When Washington Steps Back, States Hold the Keys for Health and Climate
February 26, 2025
Jaime Madrigano, ScD, MPH
Record-breaking drought. Devastating wildfires. Historic winter storms. In the last month, these have ravaged our country, impacting the lives and livelihoods of Americans everywhere. We don’t have to look back too far to recall the devastation of hurricanes Helene and Milton in the fall, nor too far ahead to the next summer’s blistering heat, given the increased duration and frequency of heat waves.
In 2024, the U.S. experienced 27 separate billion-dollar weather/climate disaster events, with total costs exceeding $180 billion. And yet, these conservative estimates do not account for the disasters’ mental or physical healthcare-related costs, which can be enormous and fall mostly on vulnerable populations, including older adults whose healthcare-related costs are ultimately shouldered by all Americans through Medicare.
That’s why it is disappointing that the new administration has chosen to withdraw from the Paris Agreement, revoked executive orders to address environmental justice, and already taken action to promote the use of fossil fuels and hinder the development of clean energy sources. Not only do these steps cede America’s leadership to other nations, but they also fail to address the root causes endangering the health and well-being of Americans in every region of the country: climate change.

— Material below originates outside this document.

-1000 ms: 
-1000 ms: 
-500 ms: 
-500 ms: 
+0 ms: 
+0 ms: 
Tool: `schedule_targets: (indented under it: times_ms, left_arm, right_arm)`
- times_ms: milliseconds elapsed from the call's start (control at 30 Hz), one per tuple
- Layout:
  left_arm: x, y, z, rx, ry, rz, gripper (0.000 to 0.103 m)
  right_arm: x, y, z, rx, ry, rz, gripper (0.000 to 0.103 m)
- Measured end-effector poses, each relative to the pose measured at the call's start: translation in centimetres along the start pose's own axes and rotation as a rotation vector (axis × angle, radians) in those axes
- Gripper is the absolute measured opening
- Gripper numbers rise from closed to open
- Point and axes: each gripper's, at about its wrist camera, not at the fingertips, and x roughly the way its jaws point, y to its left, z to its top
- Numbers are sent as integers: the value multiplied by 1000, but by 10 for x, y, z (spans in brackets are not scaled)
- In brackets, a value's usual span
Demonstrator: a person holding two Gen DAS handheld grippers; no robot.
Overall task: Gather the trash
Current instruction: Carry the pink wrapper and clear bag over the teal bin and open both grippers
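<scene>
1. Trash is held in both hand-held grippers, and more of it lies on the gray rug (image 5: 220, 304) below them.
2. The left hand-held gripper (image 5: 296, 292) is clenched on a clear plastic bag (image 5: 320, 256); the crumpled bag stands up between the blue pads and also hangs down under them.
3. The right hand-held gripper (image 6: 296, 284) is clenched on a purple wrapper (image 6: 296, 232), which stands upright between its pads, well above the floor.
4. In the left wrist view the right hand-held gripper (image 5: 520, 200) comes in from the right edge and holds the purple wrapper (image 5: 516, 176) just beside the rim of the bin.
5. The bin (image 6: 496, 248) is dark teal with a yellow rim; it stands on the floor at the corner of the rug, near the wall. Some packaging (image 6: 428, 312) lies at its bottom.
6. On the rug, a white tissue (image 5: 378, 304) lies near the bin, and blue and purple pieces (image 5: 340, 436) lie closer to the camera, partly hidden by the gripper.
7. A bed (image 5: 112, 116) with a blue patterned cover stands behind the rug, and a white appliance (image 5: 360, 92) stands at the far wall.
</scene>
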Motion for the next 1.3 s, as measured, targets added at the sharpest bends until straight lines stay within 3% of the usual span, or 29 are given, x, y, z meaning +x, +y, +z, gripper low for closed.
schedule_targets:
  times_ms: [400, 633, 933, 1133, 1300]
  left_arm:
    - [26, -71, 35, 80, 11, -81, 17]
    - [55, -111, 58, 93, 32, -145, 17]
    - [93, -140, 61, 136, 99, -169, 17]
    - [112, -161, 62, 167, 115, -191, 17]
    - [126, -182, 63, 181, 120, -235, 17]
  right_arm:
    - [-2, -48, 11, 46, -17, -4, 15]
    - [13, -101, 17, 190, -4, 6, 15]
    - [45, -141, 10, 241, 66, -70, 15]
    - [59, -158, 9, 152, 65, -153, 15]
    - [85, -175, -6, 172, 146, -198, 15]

While formulating climate policy has become a partisan issue, the threats it poses to public health are very real to all Americans, no matter their political ideology or party. From the mountains of Appalachia to the Pacific Northwest, from Southern California to the panhandle of Florida and everywhere in between, no area of the country has been spared from the impact of climate change.
So, how can we continue to protect public health in a world where climate-related disasters will inevitably increase, at least, in the near-term?
First, it’s important to recognize that the loss of federal leadership and support for climate mitigation and adaptation is huge, but it doesn’t have to be devastating. States and municipalities and nongovernmental actors will continue to lead on climate action. In fact, some philanthropic organizations have already announced plans to fill in funding gaps left behind by the federal government. Addressing these gaps could lead to a groundswell of innovation as local entities do more to mitigate and adapt to climate change with fewer resources than before.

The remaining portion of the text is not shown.